Announcement

Collapse
No announcement yet.
X
  • Filter
  • Time
  • Show
Clear All
new posts

  • #16
    Without example data that reproduces the problem, I can't give you specific advice. What I can say, at a general level, is that somehow, what you think are "En désaccord" and "En total désaccord" in your data set, really aren't. One possibility is that those responses are padded with leading or trailing blanks, which your eye does not see, but Stata does. If that is the problem
    Code:
    replace `var' = trim(itrim(`var'))
    before the -encode- will resolve the problem.
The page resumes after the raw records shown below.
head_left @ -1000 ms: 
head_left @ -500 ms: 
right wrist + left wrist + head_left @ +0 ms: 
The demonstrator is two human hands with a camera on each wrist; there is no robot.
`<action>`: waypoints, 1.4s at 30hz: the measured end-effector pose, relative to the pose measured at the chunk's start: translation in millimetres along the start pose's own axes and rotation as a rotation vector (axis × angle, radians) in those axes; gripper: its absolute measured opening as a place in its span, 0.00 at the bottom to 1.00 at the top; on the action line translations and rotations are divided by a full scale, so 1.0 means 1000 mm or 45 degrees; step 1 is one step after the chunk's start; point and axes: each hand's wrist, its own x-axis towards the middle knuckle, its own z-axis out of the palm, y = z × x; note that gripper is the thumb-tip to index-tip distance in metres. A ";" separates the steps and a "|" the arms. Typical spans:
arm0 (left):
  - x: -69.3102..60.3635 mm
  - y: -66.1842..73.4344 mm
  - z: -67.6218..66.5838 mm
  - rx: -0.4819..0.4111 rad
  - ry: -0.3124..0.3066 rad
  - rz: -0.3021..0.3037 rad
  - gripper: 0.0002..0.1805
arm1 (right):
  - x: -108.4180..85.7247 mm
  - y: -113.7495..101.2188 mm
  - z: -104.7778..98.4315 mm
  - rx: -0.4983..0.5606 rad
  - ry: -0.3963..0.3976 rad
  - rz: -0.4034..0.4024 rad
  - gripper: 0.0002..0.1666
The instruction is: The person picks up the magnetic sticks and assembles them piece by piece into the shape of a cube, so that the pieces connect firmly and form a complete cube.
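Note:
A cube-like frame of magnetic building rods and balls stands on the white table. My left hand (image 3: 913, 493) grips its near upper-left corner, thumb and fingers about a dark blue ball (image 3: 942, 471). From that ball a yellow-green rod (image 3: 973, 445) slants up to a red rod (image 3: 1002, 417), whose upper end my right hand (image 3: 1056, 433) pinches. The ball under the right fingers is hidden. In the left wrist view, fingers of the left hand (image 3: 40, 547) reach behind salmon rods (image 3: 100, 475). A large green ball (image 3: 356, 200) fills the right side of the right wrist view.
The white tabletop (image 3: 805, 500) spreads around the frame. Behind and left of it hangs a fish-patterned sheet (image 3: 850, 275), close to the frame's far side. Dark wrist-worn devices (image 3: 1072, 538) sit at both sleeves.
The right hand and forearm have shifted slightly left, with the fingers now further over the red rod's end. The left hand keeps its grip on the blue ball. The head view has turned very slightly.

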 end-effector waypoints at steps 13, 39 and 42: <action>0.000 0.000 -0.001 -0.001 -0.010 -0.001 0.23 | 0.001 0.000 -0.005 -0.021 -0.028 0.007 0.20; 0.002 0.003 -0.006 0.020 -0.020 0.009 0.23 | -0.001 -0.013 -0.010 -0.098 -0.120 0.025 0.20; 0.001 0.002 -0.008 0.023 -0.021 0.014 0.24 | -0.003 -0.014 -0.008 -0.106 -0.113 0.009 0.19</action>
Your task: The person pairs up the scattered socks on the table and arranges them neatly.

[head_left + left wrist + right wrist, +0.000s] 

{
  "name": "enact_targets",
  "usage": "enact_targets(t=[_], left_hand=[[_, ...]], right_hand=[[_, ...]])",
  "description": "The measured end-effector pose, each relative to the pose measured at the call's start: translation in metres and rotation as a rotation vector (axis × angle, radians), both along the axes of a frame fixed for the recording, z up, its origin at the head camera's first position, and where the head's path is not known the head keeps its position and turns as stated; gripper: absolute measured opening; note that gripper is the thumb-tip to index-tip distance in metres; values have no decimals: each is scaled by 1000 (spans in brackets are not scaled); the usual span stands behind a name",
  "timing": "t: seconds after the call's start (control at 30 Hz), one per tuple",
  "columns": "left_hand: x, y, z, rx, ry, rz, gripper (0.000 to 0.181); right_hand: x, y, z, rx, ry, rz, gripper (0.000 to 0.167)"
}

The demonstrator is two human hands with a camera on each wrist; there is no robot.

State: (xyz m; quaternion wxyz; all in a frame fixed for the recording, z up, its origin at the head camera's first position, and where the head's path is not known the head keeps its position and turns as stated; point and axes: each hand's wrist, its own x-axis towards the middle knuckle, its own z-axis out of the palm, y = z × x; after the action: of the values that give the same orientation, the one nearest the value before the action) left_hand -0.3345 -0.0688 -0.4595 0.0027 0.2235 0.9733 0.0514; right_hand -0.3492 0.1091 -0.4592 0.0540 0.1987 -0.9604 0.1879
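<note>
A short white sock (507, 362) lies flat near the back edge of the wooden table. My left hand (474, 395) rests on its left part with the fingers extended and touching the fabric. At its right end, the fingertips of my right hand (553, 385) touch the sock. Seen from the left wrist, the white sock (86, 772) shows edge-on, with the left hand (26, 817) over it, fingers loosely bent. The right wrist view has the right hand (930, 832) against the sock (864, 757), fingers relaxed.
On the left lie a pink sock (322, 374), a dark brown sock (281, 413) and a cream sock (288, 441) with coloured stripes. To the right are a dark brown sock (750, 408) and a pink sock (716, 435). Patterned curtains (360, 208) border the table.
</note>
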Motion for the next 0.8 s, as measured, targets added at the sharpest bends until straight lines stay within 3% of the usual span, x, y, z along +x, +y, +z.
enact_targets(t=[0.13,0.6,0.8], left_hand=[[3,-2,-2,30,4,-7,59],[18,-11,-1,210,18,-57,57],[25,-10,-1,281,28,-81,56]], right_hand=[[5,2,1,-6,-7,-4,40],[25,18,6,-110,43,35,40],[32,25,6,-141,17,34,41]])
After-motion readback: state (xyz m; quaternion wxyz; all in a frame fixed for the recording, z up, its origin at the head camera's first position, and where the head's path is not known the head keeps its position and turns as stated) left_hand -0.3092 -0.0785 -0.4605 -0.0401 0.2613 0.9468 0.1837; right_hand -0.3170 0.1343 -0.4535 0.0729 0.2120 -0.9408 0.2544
    If it is not a matter of blanks, there may be "non-printing" characters embedded in Educ_16, which, again, your eye does not see, but Stata does. Those are more difficult to deal with, as there is no simple cleanup function like trim() to remove them. For a start you can run -chartab- (by Robert Picard, available from SSC) to identify all the characters contained in Educ_16. You will then have to use -subinstr()- or -usubinstr()- to remove them.

    Comment


    • #17
      Many thanks John.
      Surprisingly, the options which have disappeared are repeated as you can see it here:
      educat:
      1 En total désaccord
      2 En désaccord
      3 Neutre
      4 D'accord
      5 Tout à fait d’accord
      6 D'accord
      7 En total désaccord
      8 En désaccord
      and what is strange is that when I try to recode them, I get the following message :
      too few variables specified
      . The latter message is given when I use:
      Code:
       foreach var of varlist Educ_1-Educ_18 {
        2.         recode (7=1) (8=2) (6=4)                
        3. }
      Really strange!

      Comment


      • #18
        Dear Clyde,
        Many thanks. I've tried to trim without success. I will look for the Robert Picard as suggested. In the meantime I try to mimic the data structure:

        clear
        input str1 (Educ_1 Educ_2 Educ_3)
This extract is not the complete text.